Bildung, Ausbildung und Beruf
Bildungshürden bei angeborenem Herzfehler und Trisomie 21
Psychische Beeinträchtigungen sind ein Schlüsselfaktor
Wissenschaftlicher Name der Studie
New Insights into the Education of Children with Congenital Heart Disease with and without Trisomy 21
Im Rahmen einer neuen Studie am Kompetenznetz Angeborene Herzfehler wurden junge Patientinnen und Patienten mit angeborenem Herzfehler zu ihrer Schullaufbahn befragt. Dabei stellte sich heraus, dass jedes dritte Vorschulkind mit angeborenem Herzfehler unter psychischen Beeinträchtigungen litt. Bei den teilnehmenden Kindern mit angeborenem Herzfehler und Trisomie 21 war dies sogar bei weit über 80 Prozent der Fall.
„Der mentalen Gesundheit von Kindern und Jugendlichen mit angeborenen Herzfehlern muss dringend mehr Beachtung geschenkt werden, sowohl in der Forschung als auch durch regelmäßige Nachuntersuchungen in der Praxis sowie durch eine entsprechende individuelle Förderung“, sagt Ulrike Bauer, Geschäftsführerin des Kompetenznetz Angeborene Herzfehler und des Nationalen Registers für angeborene Herzfehler.
In der Regel gut in der Schule
Kinder mit angeborenen Herzfehlern halten in der Regel in der Schule gut mit herzgesunden Gleichaltrigen mit, teilweise bis zum Abitur.
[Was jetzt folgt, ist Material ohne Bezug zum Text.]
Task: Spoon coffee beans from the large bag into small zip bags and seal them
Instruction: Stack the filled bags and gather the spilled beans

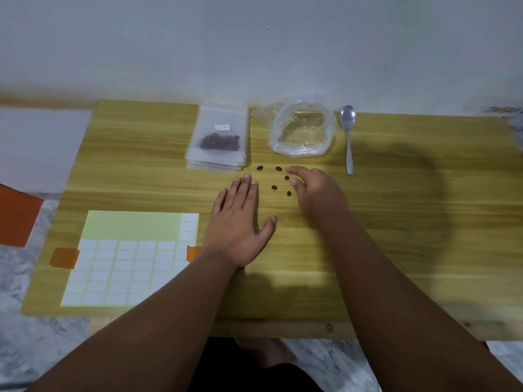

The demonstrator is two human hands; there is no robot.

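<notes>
Plainly, the job looked close to finished. At the far left of the wooden table (396, 222) lay a label sheet (130, 258), taped down with orange tape (64, 257). Next along, a stack of small zip bags (217, 142) sat near the back edge, the top one labelled and holding a cluster of beans. The left hand (240, 222) lay flat on the wood, palm down, fingers spread, holding nothing. Between the two hands a few loose coffee beans (274, 187) were scattered on the bare table, just in front of the large bag (302, 131), which stood open-mouthed and appeared nearly empty. The right hand (314, 190) was loosely curled over the beans, fingertips down beside them; whether it had one pinched I could not tell. The spoon (348, 131) lay unused to the right. The risk I saw was a sweep of either hand rolling the beans off the table, or a sleeve-less forearm nudging the stack askew.
</notes>
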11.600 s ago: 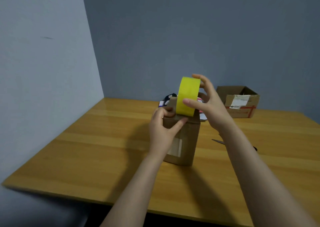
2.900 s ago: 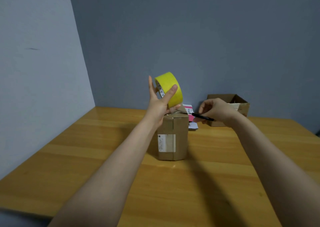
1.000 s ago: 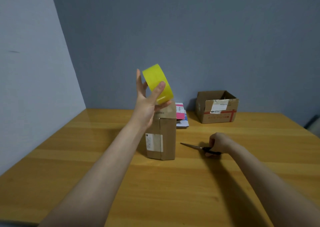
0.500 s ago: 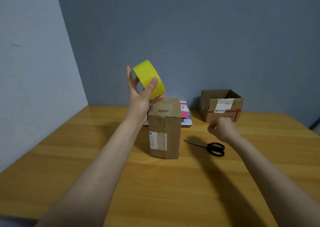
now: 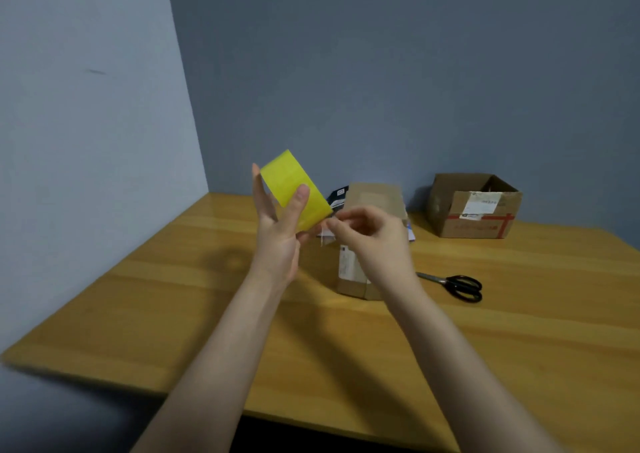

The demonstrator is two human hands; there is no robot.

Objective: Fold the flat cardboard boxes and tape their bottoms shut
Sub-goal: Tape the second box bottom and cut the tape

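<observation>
Tape roll [image 5: 296, 191] is held up above the counter [image 5: 173, 300], just left of the upright folded box [image 5: 372, 241]. Step looks like picking the tape's free end: best to catch the edge with a nail, peel slowly and keep the strip flat and straight so it doesn't fold or stick to itself. Left hand [image 5: 280, 231] half open, thumb and fingers clamping the roll. Right hand [image 5: 367, 236] curled, fingertips pinching at the roll's lower edge. Scissors [image 5: 457, 286] lie right of the box.
</observation>
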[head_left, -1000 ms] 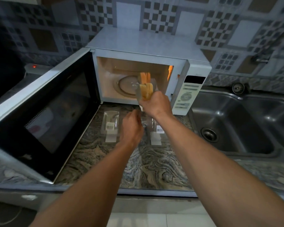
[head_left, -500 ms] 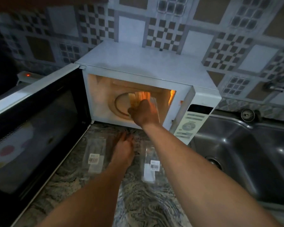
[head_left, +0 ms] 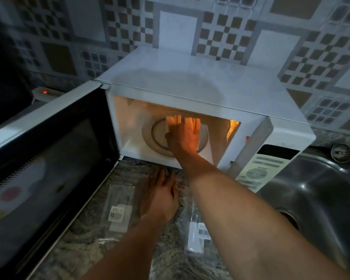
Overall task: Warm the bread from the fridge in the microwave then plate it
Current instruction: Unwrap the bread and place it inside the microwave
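The white microwave [head_left: 200,85] stands on the counter with its door [head_left: 45,162] swung open to the left and its inside lit orange. My right hand [head_left: 183,138] reaches inside, over the round glass turntable [head_left: 156,136], and grips a pack of sliced bread [head_left: 178,120] that stands on the turntable. Only the tops of the slices show past my fingers. My left hand [head_left: 160,197] rests flat on the stone counter in front of the microwave, fingers apart, holding nothing.
Two clear plastic wrappers with barcode labels lie on the marbled counter [head_left: 85,245], one [head_left: 118,209] left of my left hand, the other [head_left: 197,235] under my right forearm. A steel sink [head_left: 321,199] sits to the right. The microwave's control panel [head_left: 259,170] faces front right.
My right hand carried the bread from in front of the opening into the microwave and down to the turntable. My left hand dropped to the counter. My head moved closer.
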A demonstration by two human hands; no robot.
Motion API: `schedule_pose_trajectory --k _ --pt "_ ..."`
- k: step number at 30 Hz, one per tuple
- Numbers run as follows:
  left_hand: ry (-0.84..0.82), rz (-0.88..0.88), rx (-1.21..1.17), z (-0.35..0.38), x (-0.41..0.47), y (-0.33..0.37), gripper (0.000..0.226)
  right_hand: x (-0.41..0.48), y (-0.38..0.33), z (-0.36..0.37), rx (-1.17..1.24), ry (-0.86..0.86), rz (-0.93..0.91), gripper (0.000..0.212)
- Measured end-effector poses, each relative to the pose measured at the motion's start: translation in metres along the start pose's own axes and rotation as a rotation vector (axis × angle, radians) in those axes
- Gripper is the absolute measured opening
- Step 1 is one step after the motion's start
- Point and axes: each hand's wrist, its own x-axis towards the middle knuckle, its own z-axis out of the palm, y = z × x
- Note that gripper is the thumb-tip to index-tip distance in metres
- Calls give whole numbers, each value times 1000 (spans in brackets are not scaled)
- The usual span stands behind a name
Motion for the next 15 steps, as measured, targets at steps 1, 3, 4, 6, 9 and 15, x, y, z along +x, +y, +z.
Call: schedule_pose_trajectory --k 1,3,4,6,9,15 --pt "0 -2 3 1 1 0 61 0 0 0 8 -20 5 28" --pt "14 -5 4 2 1 -1 60 2 -1 -1 52 -76 40 25" --pt "22 -7 0 3 1 -1 60 3 -1 0 63 -85 50 25" --pt "23 -7 -3 3 0 -1 60 3 -1 -1 62 -91 53 28" --pt "35 -4 -7 3 -1 0 61 3 0 -2 78 -129 57 32" --pt "42 -2 -53 1 -5 2 63 -10 -2 -11 16 -24 -27 33"
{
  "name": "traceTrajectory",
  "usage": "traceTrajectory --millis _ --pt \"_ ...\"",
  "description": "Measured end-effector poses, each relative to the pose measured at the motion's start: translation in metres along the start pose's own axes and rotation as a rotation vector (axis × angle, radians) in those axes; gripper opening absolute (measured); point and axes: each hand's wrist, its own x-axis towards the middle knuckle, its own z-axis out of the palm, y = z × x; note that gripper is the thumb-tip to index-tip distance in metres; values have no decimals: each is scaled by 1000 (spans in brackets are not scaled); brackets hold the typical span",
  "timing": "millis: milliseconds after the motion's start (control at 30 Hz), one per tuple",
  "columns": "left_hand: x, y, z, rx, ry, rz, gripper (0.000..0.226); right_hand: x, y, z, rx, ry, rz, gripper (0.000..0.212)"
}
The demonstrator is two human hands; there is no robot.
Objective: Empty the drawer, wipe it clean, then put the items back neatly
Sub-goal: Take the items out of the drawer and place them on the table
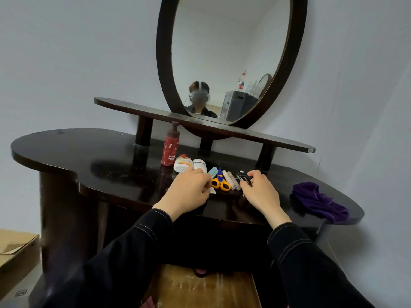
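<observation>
now near tabletop [66, 152] edge: left hand [189, 193] curled, hold unclear; right hand [260, 192] fingers clamp black clip [243, 176].

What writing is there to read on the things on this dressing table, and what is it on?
"MAKE SENS" on the red bottle, with the end of the word turning out of view.
"理然" higher up on the same bottle.
The white bottle has a label too blurred to read.
</observation>
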Motion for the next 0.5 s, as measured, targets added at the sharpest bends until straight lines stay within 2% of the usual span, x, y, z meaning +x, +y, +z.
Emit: traceTrajectory --millis 167,400,500 --pt "-1 -2 4 59 98 -64 10 -4 -3 2 -120 -35 -139 61" --pt "-5 1 -1 280 197 -260 19 -3 -2 3 -131 -33 -152 63" --pt "-5 -2 -1 216 137 -378 33 0 0 5 -126 -77 -164 66"
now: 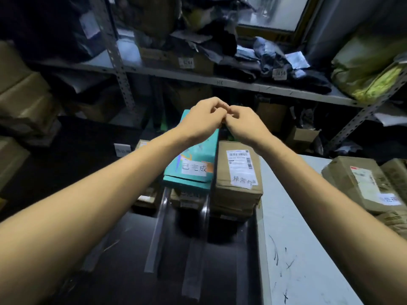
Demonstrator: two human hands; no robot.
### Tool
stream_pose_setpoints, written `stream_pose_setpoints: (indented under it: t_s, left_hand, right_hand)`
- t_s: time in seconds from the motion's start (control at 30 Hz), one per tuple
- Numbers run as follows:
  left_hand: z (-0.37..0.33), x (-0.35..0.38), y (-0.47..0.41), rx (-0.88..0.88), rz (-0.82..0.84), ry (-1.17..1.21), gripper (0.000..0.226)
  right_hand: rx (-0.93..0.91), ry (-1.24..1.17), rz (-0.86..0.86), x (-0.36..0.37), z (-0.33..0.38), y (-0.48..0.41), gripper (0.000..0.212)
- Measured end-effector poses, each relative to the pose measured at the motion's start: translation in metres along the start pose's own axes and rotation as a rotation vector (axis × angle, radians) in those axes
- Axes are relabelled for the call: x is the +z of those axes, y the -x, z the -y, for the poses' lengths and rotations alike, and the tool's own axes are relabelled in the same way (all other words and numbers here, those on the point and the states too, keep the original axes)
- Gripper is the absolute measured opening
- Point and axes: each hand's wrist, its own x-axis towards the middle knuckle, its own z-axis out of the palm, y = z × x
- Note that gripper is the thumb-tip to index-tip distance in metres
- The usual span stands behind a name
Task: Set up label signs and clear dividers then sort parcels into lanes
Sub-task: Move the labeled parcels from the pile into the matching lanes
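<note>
Head view: I am seeing the left hand [204, 119] and right hand [244, 125] meeting at 12 o'clock, fingers curling together (whether they are pinching anything, I cannot tell). The teal parcel [193, 164] is lying below them, touching the brown parcel [237, 172] at its 3 o'clock.

Parcel storeroom or courier sorting point. Slotted-angle metal shelving [120, 62] spans the far side, loaded with dark mailer bags [222, 42] and boxes carrying numbered tags [186, 62]. Brown cartons [24, 100] are stacked at far left. At centre, taped parcels [236, 198] with a barcode shipping label [239, 165] stand in rows parted by clear dividers [159, 225].
</note>
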Motion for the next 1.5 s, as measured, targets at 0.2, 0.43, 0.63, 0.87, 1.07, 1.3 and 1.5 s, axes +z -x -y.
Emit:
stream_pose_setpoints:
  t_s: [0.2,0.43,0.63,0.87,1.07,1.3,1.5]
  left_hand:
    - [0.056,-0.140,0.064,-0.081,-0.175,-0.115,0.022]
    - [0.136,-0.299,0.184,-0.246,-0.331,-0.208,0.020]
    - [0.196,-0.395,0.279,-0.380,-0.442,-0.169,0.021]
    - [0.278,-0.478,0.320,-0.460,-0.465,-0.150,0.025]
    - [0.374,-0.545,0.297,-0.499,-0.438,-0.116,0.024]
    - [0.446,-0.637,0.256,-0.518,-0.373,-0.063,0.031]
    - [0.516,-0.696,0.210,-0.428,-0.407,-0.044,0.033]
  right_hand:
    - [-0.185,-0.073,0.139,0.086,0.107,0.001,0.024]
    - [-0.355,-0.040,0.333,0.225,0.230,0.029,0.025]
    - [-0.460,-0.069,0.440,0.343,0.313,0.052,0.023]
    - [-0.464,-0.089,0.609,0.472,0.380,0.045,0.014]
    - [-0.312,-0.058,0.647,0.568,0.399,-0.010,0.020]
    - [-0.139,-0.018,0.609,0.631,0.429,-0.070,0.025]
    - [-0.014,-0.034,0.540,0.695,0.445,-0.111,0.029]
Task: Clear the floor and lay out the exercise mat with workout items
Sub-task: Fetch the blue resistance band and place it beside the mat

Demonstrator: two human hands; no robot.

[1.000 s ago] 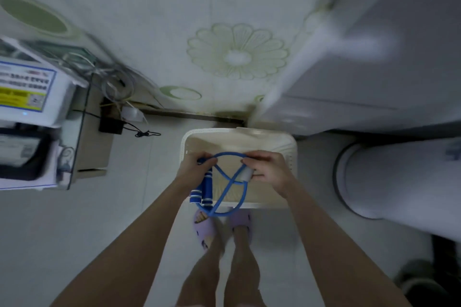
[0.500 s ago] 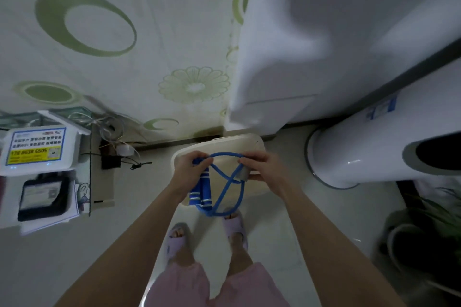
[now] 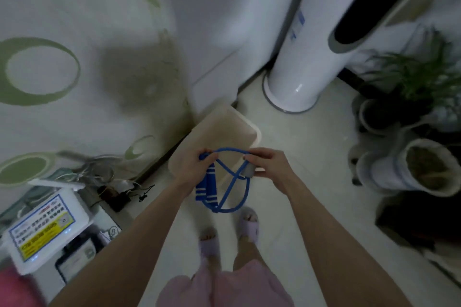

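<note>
A blue figure-eight resistance band (image 3: pixel 225 182) with blue-and-white striped foam handles hangs between my hands, above the floor. My left hand (image 3: pixel 193 168) grips its top left loop, and the striped handles dangle below that hand. My right hand (image 3: pixel 268 166) holds the band's grey middle piece at the right. Behind the band an empty beige plastic bin (image 3: pixel 245 127) stands on the floor against the wall. No exercise mat is in view.
A white tower appliance (image 3: pixel 306 62) stands ahead on the right. Potted plants (image 3: pixel 409 87) and a white pot (image 3: pixel 429 167) line the right side. A white box (image 3: pixel 42 227), cables (image 3: pixel 119 189) and a low shelf sit at left. My slippered feet (image 3: pixel 229 232) stand on pale floor.
The view has swung to the right and pulled back, bringing the tower appliance and the plants into sight. Both hands keep the same hold on the band, now slightly off the bin.
</note>
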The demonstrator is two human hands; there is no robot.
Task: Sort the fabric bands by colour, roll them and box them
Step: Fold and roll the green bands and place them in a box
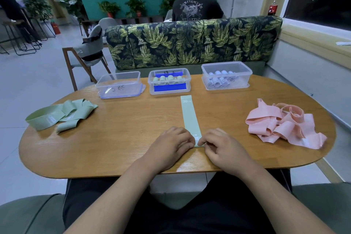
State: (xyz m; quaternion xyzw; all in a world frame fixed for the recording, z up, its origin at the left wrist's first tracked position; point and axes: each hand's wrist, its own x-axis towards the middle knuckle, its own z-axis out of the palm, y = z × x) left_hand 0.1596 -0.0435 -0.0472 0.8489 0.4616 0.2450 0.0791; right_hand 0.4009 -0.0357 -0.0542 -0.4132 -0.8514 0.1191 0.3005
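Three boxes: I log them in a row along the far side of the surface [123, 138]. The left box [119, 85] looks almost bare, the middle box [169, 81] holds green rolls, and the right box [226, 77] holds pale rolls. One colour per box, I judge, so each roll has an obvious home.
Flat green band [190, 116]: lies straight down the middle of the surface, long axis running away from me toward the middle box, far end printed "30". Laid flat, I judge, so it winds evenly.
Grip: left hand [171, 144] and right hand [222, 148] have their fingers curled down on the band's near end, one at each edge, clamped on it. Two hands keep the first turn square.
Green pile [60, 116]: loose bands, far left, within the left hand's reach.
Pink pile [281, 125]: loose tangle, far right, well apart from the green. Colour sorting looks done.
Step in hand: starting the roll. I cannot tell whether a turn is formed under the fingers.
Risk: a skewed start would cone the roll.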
Ihre schulische Entwicklung ist jedoch kein Selbstläufer. „Es gibt große Unterschiede. Wir wissen, dass sowohl das körperliche Wachstum als auch die kognitive und psychosoziale Entwicklung von Kindern mit angeborenem Herzfehler stark beeinträchtigt sein können. Ein schwerer angeborener Herzfehler und eine Trisomie 21 begünstigen solche Entwicklungsverzögerungen“, erläutert Katharina Schmitt vom Deutschen Herzzentrum Berlin (DHZC). Die Kinderkardiologin ist seit November 2023 die bundesweit erste W3-Professorin für Entwicklungspädiatrie in der Herzmedizin.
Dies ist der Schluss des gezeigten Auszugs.